This week, we’re spotlighting recipes from Tacos: Recipes and Provocations by Alex Stupak and Jordana Rothman (Clarkson Potter). Stupak is the owner of Empellón Cocina, Empellón Taqueria, and Empellón al Pastor in New York City. Try making the recipes at home and let us know what you think!
Photograph: Evan Sung
Makes 12 tacos
It’s peculiar that hard-boiled eggs are such a crucial part of Yucatecan cooking; you don’t see much of them elsewhere in Mexican cuisine. But boiled eggs are everywhere throughout the peninsula: stuffed into tamales, rolled into enchilada-like papadzules, stewed with ground meat and chile paste in relleno negro—the list goes on. This taco is a nod to that tradition. We devil the yolks with salsa habanera and pair the halved eggs with red onion and sikil pak, a pumpkin seed dip common in the Yucatán. The taco is spicy and nutty, with the satisfying texture of firm whites and creamy yolks bundled in a supple tortilla.

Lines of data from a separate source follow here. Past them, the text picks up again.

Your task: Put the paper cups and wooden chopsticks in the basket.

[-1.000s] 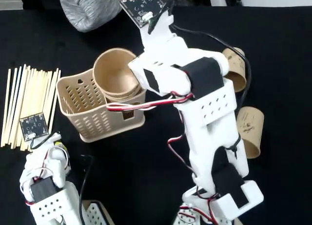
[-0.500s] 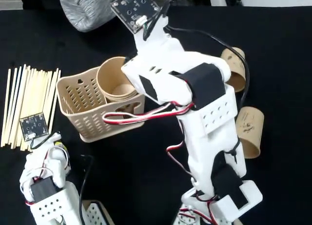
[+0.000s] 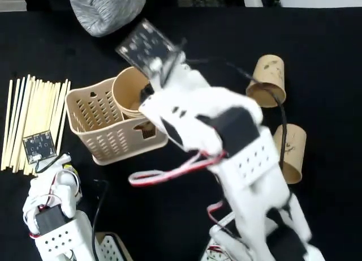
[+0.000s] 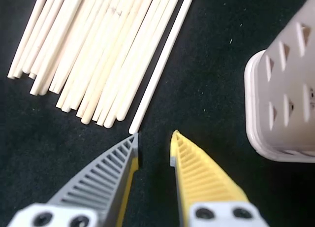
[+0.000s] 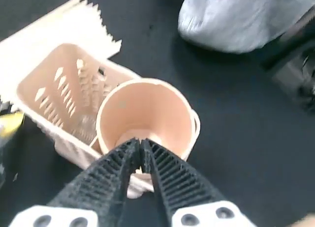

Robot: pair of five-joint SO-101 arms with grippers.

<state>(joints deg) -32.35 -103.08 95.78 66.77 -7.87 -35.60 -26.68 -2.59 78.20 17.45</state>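
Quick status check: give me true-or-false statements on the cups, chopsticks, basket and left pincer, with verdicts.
1. Two tan paper cups lie on their sides on the black table. True.
2. The beige slotted plastic basket is empty. False: stacked paper cups sit in it.
3. The pale wooden chopsticks lie on the table beside the basket. True.
4. The left pincer grips a chopstick. False: it is open, holding nothing, near the chopstick ends.

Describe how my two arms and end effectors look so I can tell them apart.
Both arms are white shells with black motor blocks. The right arm carries red, white and black cables; the left arm shows red wires and a black cable. The left end effector has ribbed, pointed fingers, one grey, one yellow; the right end effector has two black ones.
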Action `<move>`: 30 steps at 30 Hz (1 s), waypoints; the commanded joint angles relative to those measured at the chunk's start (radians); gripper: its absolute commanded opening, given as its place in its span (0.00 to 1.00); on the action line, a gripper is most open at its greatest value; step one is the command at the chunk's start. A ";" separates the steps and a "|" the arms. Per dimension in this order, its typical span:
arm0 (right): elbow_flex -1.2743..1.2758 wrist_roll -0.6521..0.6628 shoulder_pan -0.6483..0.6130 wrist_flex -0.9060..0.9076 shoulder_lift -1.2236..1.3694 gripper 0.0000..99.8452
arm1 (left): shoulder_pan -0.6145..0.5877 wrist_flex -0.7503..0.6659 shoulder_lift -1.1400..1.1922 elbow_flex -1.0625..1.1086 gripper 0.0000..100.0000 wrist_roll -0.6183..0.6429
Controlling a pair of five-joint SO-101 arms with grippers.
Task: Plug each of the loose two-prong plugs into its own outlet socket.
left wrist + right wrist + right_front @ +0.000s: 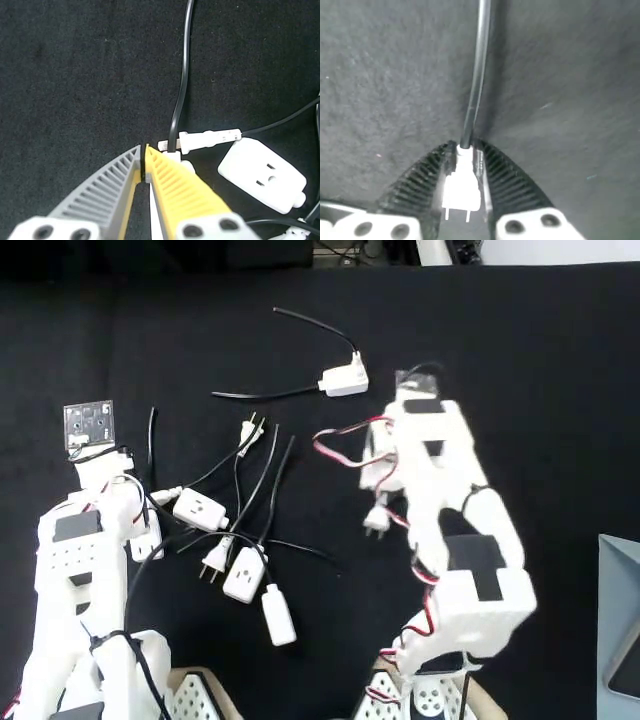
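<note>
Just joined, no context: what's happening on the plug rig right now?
Plugs are being sorted out on a black table, and nothing seen up close is inserted yet. The right pincer is shut on a white plug, with the prongs pointing back toward the wrist and the black cord trailing ahead. The left pincer is shut. Its tips sit beside a second plug, which lies unplugged next to an outlet socket. Whether it grips anything is unclear.

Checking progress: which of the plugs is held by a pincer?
The white plug clamped in the right pincer; the other plugs lie loose on the black table.
</note>
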 commanded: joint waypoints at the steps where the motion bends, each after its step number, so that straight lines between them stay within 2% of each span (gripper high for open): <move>1: -0.054 0.259 0.061 -0.006 -0.117 0.01 | -0.001 -0.021 -0.014 -0.007 0.03 0.002; 3: -0.051 0.327 0.060 -0.006 -0.140 0.01 | -0.001 -0.021 -0.014 -0.007 0.03 0.002; 5: -0.051 0.330 0.058 -0.003 -0.153 0.04 | -0.001 -0.021 -0.014 -0.007 0.03 0.002; 9: -0.053 0.333 0.058 0.023 -0.162 0.18 | -0.001 -0.021 -0.014 -0.007 0.03 0.002; 11: -0.053 0.336 0.057 0.052 -0.162 0.22 | -0.001 -0.021 -0.014 -0.007 0.03 0.002; 19: -0.048 0.331 0.064 0.140 -0.162 0.22 | -0.001 -0.021 -0.014 -0.007 0.03 0.002; 23: -0.018 0.331 0.114 0.130 -0.154 0.22 | -0.001 -0.021 -0.014 -0.007 0.03 0.002; 30: 0.013 0.331 0.110 0.104 -0.153 0.22 | -0.001 -0.021 -0.014 -0.007 0.03 0.002</move>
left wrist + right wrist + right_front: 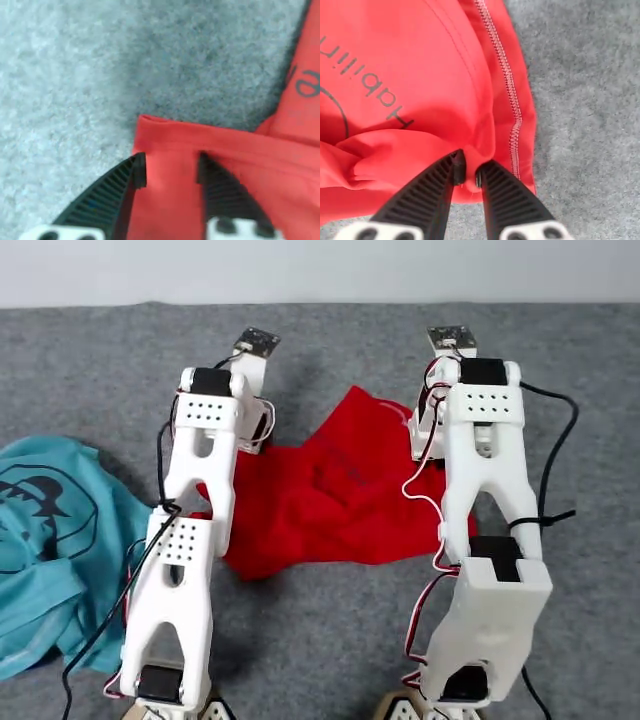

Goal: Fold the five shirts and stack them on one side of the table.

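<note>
- The red shirt (330,495) lies rumpled on the grey table (330,640), between the two arms.
- Both arms stretch forward, one over each side edge of the red shirt.
- The left gripper (170,169) has its fingers apart, straddling a hemmed corner of the red shirt.
- The right gripper (469,172) pinches a fold of the red shirt by its stitched hem.
- A teal shirt (50,530) lies heaped on the left arm's side of the red shirt.
</note>
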`<action>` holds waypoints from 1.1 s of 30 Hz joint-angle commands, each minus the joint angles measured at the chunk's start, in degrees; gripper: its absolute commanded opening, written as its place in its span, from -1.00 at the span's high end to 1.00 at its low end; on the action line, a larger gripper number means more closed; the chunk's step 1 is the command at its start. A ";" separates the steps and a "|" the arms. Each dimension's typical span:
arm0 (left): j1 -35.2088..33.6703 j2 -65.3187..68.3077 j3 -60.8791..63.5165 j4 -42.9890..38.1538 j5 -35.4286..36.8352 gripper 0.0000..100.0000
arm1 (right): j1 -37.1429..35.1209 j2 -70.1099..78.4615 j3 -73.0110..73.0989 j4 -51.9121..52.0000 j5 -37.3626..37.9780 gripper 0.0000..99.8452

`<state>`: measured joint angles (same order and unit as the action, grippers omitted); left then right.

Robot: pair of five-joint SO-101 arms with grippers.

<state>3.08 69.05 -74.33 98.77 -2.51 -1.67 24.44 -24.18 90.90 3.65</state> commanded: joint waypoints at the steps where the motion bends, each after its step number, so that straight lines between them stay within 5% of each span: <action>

1⁄2 teaspoon Salsa Habanera (see below), plus more for serving
3⁄4 cup Sikil Pak (see below)
FOR THE FILLING
12 hard-boiled eggs, peeled
1 tablespoon Dijon mustard
2 tablespoons mayonnaise
Kosher salt, as needed
TO ASSEMBLE THE TACOS
1⁄2 medium red onion, minced
60 cilantro leaves (from about 15 sprigs), roughly chopped
2 limes, each cut into 6 wedges
1 recipe Corn or Flour Tortillas
MAKE THE FILLING: Slice each egg in half lengthwise. Carefully scoop out the yolks and transfer to a large bowl. Set the whites aside on a plate.
Add the Dijon mustard, mayonnaise, and ½ teaspoon of the Salsa Habanera to the yolks and whisk together until smooth. Taste and adjust the seasoning with salt.
Spoon the yolk mixture into a pastry bag fitted with a star tip. Pipe a rosette of the mixture into each cavity of the egg whites. Set the deviled eggs aside at room temperature until ready to serve.
Make one batch of tortillas and hold them warm.
ASSEMBLE THE TACOS: Lay out the warm tortillas on serving plates. Place a tablespoon of Sikil Pak on each tortilla and spread using the back of a spoon. Evenly distribute the deviled eggs among the tortillas and top with the minced onion, chopped cilantro, and a small amount of Salsa Habanera. Squeeze a couple of the lime wedges over the tacos and serve the rest on the side.
Makes about 1 cup
The habanero chile is a tricky little siren. Give the pepper a sniff as it chars in a skillet, and it’s all passionfruit, guava, and fresh-cut grass. Bite into it, and you’ll enjoy a few seconds of those flavors before the heat locks its jaw around your tongue. To love the habanero is to be in constant pursuit of those opiate moments just before the capsaicin rolls in. Tropical fruit and old-growth pastures—nothing in the world tastes so beautiful and is so ephemeral. When working the habanero into a salsa, I like to get out of its way—add some simple aromatics and sweet citrus, then let the pepper do its thing.
If you’re using a molcajete for this salsa, note that the habanero skin becomes leathery when roasted, so grinding the salsa takes some elbow grease.
1⁄2 teaspoon dried Mexican oregano
10 habanero chiles
1⁄2 medium white onion, cut into 1⁄4-inch-thick slices
1 teaspoon kosher salt
1 tablespoon sugar
1 orange, juiced and zest finely grated
1 lime, juiced and zest finely grated
1 tablespoon cider vinegar
*If you don’t have a molcajete, prep all of the ingredients as instructed and add them all at once to the jar of a blender. Pulse to combine and season with salt.
Set a 12-inch cast-iron skillet over medium heat for 5 minutes. Add the oregano and toast briefly, shaking the pan until fragrant, about 15 seconds. Remove from the heat and transfer to a molcajete.
Roast the habanero chiles in the hot skillet, turning them from time to time, until blackened in spots, about 15 minutes. Remove from the skillet and set aside to cool to room temperature.
Add the onion slices to the skillet and roast, turning them from time to time, until softened slightly and blackened in spots, about 6 minutes. Remove from the skillet and set aside to cool to room temperature.
Roughly chop the roasted onion and add to the molcajete along with the salt and sugar. Using the tejolote, crush into a paste.